┌─ PROVIDED INFORMATION

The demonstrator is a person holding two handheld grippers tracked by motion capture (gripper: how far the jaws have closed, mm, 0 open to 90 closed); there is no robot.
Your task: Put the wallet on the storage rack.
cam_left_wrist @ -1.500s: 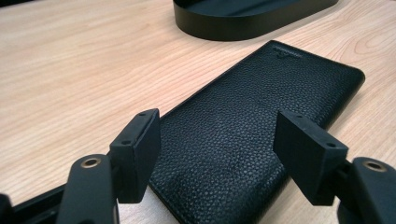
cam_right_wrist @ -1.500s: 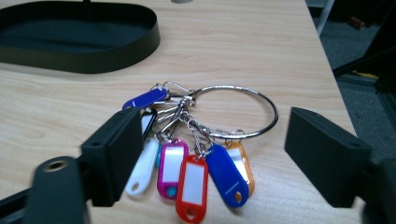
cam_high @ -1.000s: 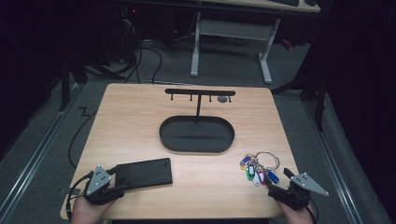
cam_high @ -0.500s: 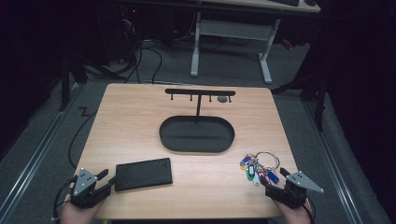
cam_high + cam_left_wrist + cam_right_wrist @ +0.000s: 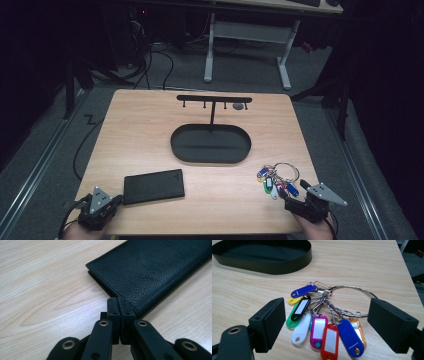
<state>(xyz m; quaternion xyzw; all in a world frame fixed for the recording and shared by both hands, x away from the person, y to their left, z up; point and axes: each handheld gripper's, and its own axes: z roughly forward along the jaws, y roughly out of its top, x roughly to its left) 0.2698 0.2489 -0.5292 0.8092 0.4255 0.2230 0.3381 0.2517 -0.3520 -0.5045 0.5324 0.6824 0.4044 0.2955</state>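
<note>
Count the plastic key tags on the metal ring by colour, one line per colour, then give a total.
Blue plastic key tags: 2
Yellow tag: 1
Black tag: 1
Green tag: 1
White tag: 1
Magenta tag: 1
Red tag: 1
Orange tag: 1
Total: 9

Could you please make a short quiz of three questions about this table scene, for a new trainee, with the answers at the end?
1. True or false: the left gripper has its jaws closed together beside the black wallet.
2. Which object lies just in front of the right gripper? A) a phone B) a ring of coloured key tags C) a cup
3. Fill in: the black oval tray forms the base of a stand with a ____ bar carrying small hooks.

Key
1. True; the closed tips sit at the wallet's corner, gripping nothing.
2. B; the open jaws stand on either side of the tags.
3. horizontal
</note>
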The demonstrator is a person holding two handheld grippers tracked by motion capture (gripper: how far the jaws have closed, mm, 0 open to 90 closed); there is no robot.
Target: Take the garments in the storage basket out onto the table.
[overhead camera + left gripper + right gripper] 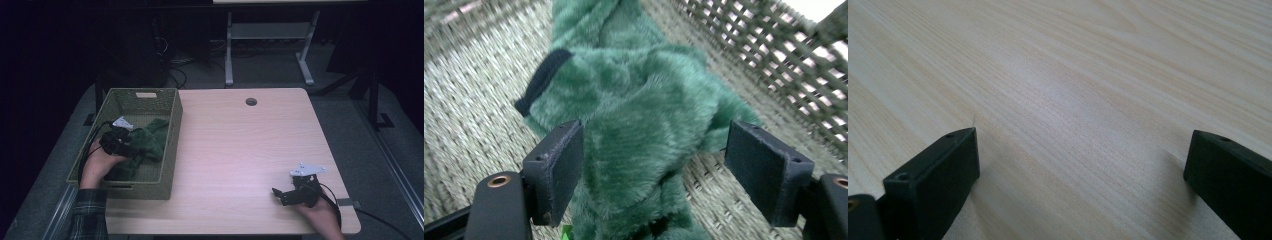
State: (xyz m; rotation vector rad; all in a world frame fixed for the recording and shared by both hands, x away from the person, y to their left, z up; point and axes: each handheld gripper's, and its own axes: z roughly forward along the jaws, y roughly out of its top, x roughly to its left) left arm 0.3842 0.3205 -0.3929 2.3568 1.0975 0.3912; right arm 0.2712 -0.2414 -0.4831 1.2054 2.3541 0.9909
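My table [240, 150]: light wood-grain top, rounded corners, round cable hole [251, 101] near the far edge. Grey carpet floor [345, 125] all around it. Beyond it, a second desk [270, 30] on a white frame with splayed feet, only its underside and legs in frame. Loose cables [175, 67] on the floor at back left, next to dark equipment. Room dim overall; far end nearly black, the light falls mainly on my tabletop.

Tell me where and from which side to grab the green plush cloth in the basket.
Grip the raised furry fold in the middle of the green plush cloth, coming from above: it lies heaped on the floor of the woven basket, and the open left gripper already straddles that ridge.
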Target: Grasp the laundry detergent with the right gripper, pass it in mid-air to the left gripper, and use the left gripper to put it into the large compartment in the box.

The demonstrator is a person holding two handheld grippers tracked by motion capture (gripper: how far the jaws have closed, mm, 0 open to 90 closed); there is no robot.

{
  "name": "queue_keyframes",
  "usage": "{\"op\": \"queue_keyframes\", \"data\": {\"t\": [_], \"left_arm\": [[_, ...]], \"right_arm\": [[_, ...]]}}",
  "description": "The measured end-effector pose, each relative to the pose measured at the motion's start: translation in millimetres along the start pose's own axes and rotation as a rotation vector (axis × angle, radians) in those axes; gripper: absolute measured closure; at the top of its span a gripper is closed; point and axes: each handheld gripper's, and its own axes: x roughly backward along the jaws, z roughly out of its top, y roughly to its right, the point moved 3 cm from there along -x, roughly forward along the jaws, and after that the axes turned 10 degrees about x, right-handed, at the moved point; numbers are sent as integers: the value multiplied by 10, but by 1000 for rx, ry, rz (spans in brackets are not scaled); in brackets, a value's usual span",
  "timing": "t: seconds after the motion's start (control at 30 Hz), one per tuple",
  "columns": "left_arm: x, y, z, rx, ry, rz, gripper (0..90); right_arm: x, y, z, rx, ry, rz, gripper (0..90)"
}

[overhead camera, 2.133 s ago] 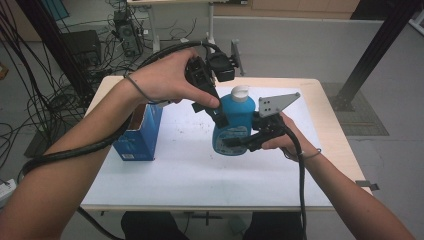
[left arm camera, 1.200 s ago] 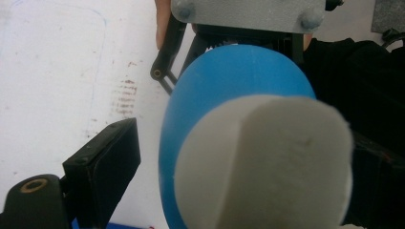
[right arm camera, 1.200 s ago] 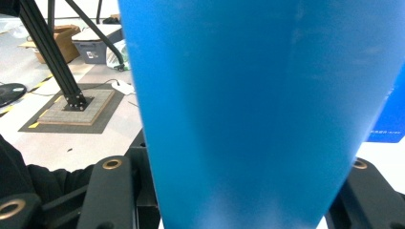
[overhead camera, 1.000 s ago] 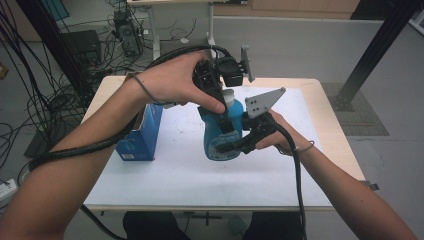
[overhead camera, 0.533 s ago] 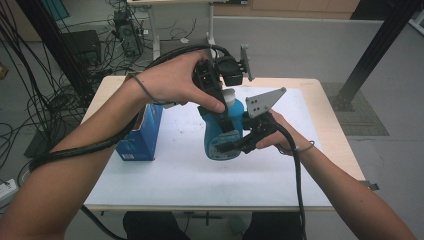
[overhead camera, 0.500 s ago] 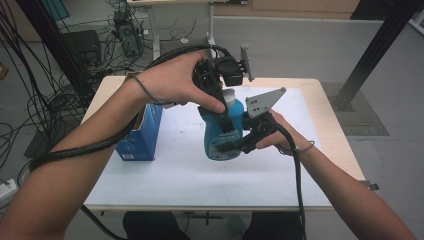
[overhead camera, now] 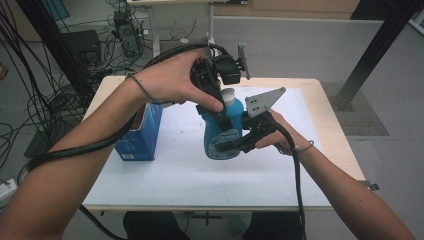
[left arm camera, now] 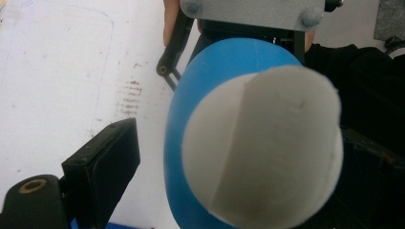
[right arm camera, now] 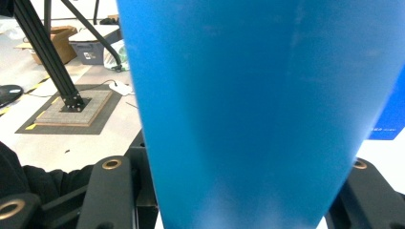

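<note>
A blue bottle (overhead camera: 222,135) with a white cap (overhead camera: 228,95) stands tilted over the white sheet at mid-table. My right gripper (overhead camera: 239,140) comes in from the right and is shut on the bottle's lower body (right arm camera: 258,109), one black jaw on each side. My left gripper (overhead camera: 221,109) reaches down from above and stands open around the cap (left arm camera: 262,152). Its left finger (left arm camera: 102,171) is clear of the bottle, with table showing in the gap. The other jaw is hidden in the dark behind the cap.
A blue carton (overhead camera: 137,135) stands at the left edge of the white sheet (overhead camera: 180,170) that covers the wooden table (overhead camera: 330,130). Cables lie on the floor at the left. A black post (overhead camera: 375,50) rises at the back right.
Two seconds ago the left gripper was beside the cap; it has since come over it, and the bottle shifted slightly left. Nothing has moved in the last second.
</note>
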Motion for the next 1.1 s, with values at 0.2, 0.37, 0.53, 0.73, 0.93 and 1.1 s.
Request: {"op": "queue_keyframes", "data": {"t": [0.2, 0.37, 0.53, 0.73, 0.93, 1.1], "left_arm": [[6, -7, -2, 0, -2, 1, 107], [-3, -25, -5, 8, 1, 4, 107], [-2, -26, -2, 6, -2, 2, 106], [4, -31, -4, 8, 4, 5, 107], [9, -37, -9, 10, 2, 8, 107], [18, -43, -15, 11, -1, 8, 107]], "right_arm": [[2, 15, -9, -9, -1, -1, 429], [4, 22, -13, -3, -3, -2, 428], [-3, 22, -10, -1, -3, 3, 428], [-3, 32, -9, -1, -4, 3, 429], [-3, 43, -14, 0, -8, -2, 429], [-6, 41, -11, 4, -10, -2, 429]]}}
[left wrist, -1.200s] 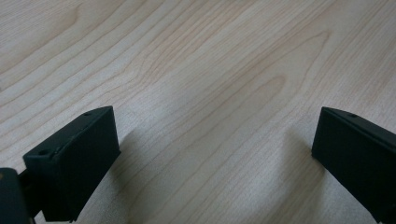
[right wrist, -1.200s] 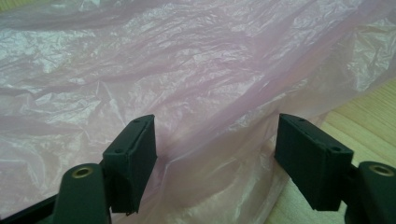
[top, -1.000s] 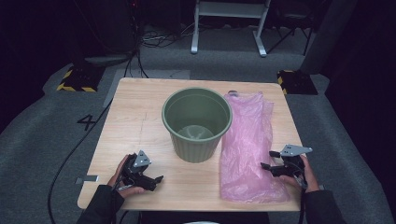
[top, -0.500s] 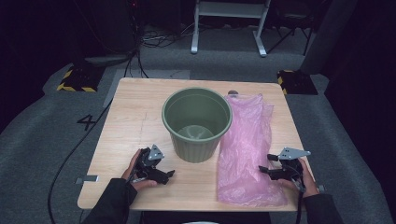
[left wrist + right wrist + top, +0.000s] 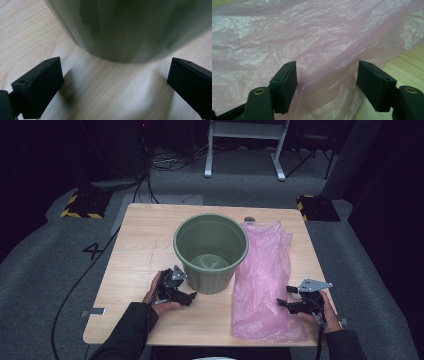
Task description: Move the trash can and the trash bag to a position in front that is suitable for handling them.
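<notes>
A: What's on the table (image 5: 140, 245)?
B: Pale wood grain, a ribbed green plastic bucket (image 5: 211, 252) mid-table, and a crinkly pink bag (image 5: 262, 275) flat beside it.
A: The grippers?
B: Left gripper (image 5: 190, 295) gapes at the bucket's base. Right gripper (image 5: 281, 303) spread wide over the bag's edge, gripping nothing.

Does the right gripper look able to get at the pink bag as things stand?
Probably yes. The right gripper sits at the edge of the pink bag with its fingers open and bag film lying between them; nothing stands in the way.
</notes>
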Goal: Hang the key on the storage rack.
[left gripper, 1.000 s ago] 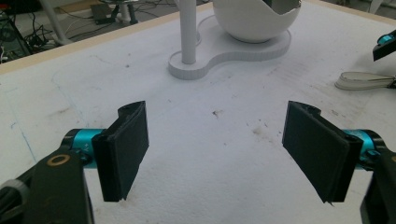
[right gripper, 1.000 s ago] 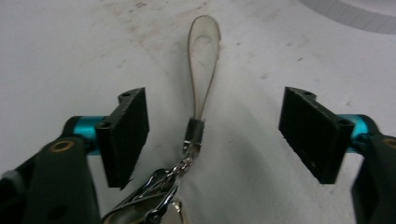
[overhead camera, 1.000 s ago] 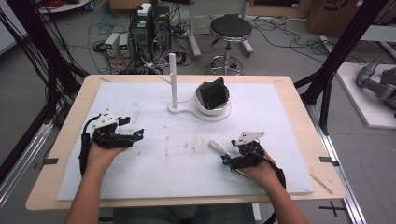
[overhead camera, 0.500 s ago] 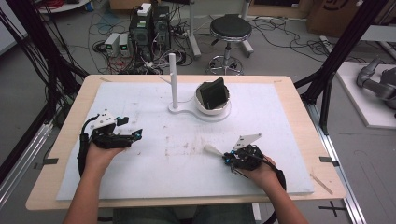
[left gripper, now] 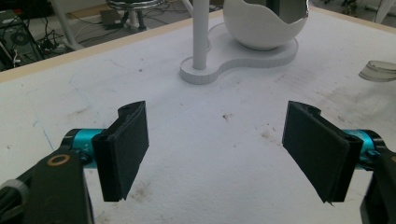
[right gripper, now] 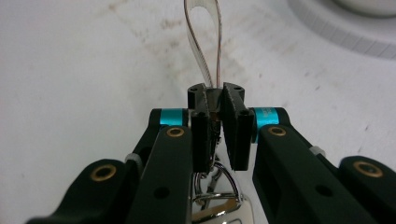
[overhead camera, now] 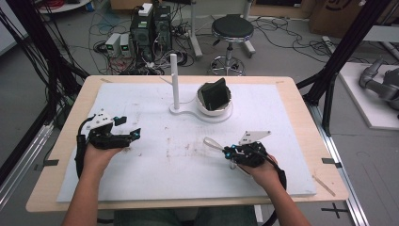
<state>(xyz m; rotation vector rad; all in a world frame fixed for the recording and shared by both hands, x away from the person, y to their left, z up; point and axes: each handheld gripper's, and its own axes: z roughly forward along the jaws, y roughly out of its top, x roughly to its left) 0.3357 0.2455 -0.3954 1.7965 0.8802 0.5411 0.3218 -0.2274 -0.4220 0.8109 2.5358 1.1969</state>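
Change: the right hand-held gripper [right gripper: 215,105] has just been closing, and its jaws now pinch the clear strap loop [right gripper: 203,44] of a keyring that lay free on the counter [overhead camera: 155,174] a second ago.
Meaning: the pick-up looks secured; lifting it toward the white post [overhead camera: 174,80] seems next.
Right hand-held gripper: clamped on the strap, metal ring [right gripper: 217,193] hanging below.
Left hand-held gripper [left gripper: 224,149]: jaws wide apart, holding nothing, low over the counter.
Strap loop: near the counter's right front.

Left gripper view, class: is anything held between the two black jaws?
No: the left gripper stands with its jaws wide apart, and between them lies nothing but the bare white mat.
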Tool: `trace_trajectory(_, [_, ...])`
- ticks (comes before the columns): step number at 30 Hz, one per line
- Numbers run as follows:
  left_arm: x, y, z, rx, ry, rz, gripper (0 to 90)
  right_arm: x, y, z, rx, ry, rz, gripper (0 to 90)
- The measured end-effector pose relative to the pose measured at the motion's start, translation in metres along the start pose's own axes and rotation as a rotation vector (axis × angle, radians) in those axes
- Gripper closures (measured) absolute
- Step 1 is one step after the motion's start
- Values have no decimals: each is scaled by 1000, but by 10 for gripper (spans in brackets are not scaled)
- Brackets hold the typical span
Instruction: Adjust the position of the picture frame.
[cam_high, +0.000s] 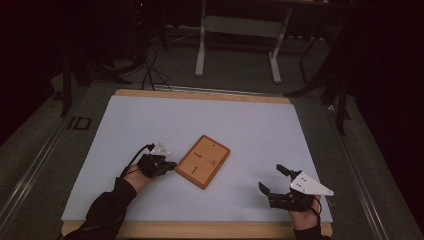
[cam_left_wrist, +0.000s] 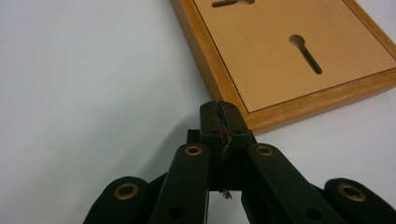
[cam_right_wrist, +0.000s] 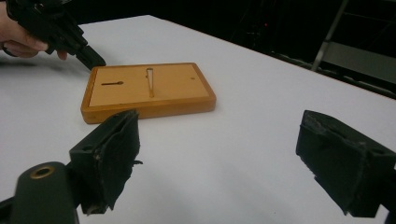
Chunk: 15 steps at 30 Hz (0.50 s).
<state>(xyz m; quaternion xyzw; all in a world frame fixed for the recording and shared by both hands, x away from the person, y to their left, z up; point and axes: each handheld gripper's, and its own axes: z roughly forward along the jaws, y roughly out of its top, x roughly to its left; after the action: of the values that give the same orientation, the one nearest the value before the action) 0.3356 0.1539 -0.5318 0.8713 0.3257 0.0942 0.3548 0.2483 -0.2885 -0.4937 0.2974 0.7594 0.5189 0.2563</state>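
Seemingly empty: left gripper (cam_left_wrist: 220, 109) jaws closed, right gripper (cam_right_wrist: 233, 154) jaws wide.

— What am I looking down on?
— I'm seeing a table (cam_high: 150, 95) with a wooden rim; a white sheet (cam_high: 250, 130) is covering most of its top.
— Anything lying on it?
— I'm noting one flat wooden board (cam_high: 202, 161), sitting askew near the middle of the sheet, slots cut in its face. Grey floor is showing around the table.
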Motion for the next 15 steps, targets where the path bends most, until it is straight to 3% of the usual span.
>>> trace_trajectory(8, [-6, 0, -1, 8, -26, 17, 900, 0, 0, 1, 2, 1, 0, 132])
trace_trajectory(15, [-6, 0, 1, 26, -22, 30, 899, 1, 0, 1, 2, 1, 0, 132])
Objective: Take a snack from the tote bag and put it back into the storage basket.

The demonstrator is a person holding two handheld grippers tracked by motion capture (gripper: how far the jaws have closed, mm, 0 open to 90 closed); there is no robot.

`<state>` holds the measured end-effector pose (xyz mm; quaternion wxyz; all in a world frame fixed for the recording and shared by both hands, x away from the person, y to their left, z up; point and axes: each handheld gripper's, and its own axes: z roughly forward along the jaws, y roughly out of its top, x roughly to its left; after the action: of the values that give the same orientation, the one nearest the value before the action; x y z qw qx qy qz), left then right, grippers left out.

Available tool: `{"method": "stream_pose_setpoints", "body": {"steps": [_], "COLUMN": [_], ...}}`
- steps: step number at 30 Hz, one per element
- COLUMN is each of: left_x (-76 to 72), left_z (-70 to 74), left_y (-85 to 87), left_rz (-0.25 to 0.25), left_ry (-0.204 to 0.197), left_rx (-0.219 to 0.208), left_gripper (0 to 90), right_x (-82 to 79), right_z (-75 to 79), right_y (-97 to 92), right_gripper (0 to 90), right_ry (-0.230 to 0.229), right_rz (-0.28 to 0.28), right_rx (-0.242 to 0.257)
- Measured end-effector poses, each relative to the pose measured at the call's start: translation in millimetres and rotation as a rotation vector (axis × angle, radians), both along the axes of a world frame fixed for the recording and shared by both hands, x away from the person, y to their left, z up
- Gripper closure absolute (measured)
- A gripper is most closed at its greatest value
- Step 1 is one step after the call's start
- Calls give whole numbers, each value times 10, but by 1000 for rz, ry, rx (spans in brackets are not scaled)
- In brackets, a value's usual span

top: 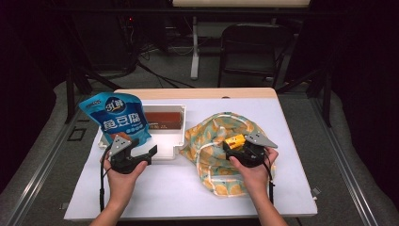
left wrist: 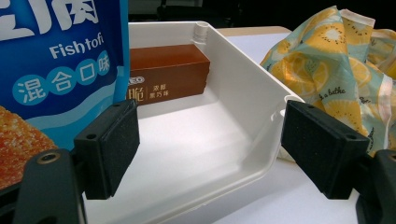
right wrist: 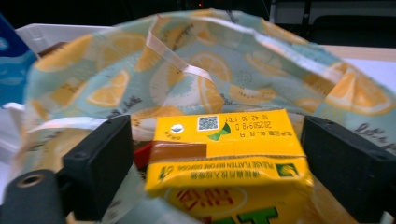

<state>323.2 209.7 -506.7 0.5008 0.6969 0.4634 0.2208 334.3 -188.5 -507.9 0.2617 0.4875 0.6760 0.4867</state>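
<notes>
Right tongs [right wrist: 212,154] wide around yellow carton [right wrist: 229,158], unclamped

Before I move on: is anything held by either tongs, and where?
Nothing is gripped. The yellow carton sits between the open right tongs, gaps both sides; the left tongs are open over the white tray.

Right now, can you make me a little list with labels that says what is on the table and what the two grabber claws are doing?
table: white-topped table
tray: white plastic tray, holding a brown rectangular box
pouch: blue fish tofu snack pouch, upright at the tray's left side
bag: lemon-print cloth bag, right of the tray
carton: yellow drink carton, at the bag
left gripper: jaws open, at the tray's near edge, beside the pouch
right gripper: jaws wide apart either side of the carton, small gaps showing, not squeezing it
</notes>
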Motion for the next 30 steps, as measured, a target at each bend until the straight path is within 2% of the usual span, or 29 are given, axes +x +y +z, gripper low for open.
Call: {"method": "stream_pose_setpoints", "body": {"steps": [3, 5, 7, 8, 10, 12, 16, 20, 23, 27, 30], "left_x": [-3, -4, -3, -5, -7, -4, -2, -2, -5, -12, -9], "left_z": [7, 7, 7, 9, 11, 6, -10, -14, -13, -13, -18], "left_y": [5, 5, 4, 2, 0, -2, -13, -28, -31, -28, -24], "left_rz": [-4, -4, -4, -4, -5, -3, -6, -9, -8, -9, -8], "left_ry": [0, -1, -2, -2, -2, -1, 1, 2, 3, 3, 3], "left_rx": [3, 4, 1, 0, 1, 1, 5, 6, 4, 8, 8], "left_gripper": [202, 203, 204, 204, 205, 207, 207, 209, 210, 211, 212], "right_x": [-85, -134, -184, -217, -280, -318, -357, -391, -348, -262, -240], "right_z": [91, 150, 189, 202, 203, 178, 90, -59, -220, -480, -574], "right_y": [-53, -123, -188, -217, -267, -283, -262, -157, -72, -14, 43], "right_gripper": [124, 210, 405, 513, 699, 814, 892, 900, 900, 900, 900], "right_ry": [-32, -60, -95, -104, -118, -100, -46, 14, 78, 222, 272], "right_rz": [19, 36, 53, 52, 46, 35, 17, 15, 21, 38, 39], "right_rx": [6, 30, 60, 63, 100, 102, 105, 101, 76, 60, 20]}}
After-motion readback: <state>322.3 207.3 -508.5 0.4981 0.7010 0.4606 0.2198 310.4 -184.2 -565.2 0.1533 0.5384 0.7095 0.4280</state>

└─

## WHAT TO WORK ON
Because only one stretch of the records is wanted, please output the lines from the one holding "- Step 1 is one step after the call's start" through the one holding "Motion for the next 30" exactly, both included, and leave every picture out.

## ANSWER TO THIS TASK
- Step 1 is one step after the call's start
- Calls give whole numbers, each value times 10, but by 1000 for rz, ry, rx (spans in brackets are not scaled)
- In brackets, a value's usual span

top: 
left wrist: 
right wrist: 

<state>323.2 209.7 -506.7 0.5008 0.6969 0.4634 0.2208 334.3 -188.5 -507.9 0.2617 0.4875 0.6760 0.4867</state>
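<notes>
Right tongs [right wrist: 212,154] wide around yellow carton [right wrist: 229,158], unclamped

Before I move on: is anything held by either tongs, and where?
Nothing is gripped. The yellow carton sits between the open right tongs, gaps both sides; the left tongs are open over the white tray.

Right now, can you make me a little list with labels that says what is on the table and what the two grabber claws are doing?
table: white-topped table
tray: white plastic tray, holding a brown rectangular box
pouch: blue fish tofu snack pouch, upright at the tray's left side
bag: lemon-print cloth bag, right of the tray
carton: yellow drink carton, at the bag
left gripper: jaws open, at the tray's near edge, beside the pouch
right gripper: jaws wide apart either side of the carton, small gaps showing, not squeezing it
</notes>
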Motion for the next 30 steps, as measured, a target at each bend until the straight path is within 2% of the usual span, or 29 are given, axes +x +y +z, gripper low for open.

The exercise calls for nothing more than this answer.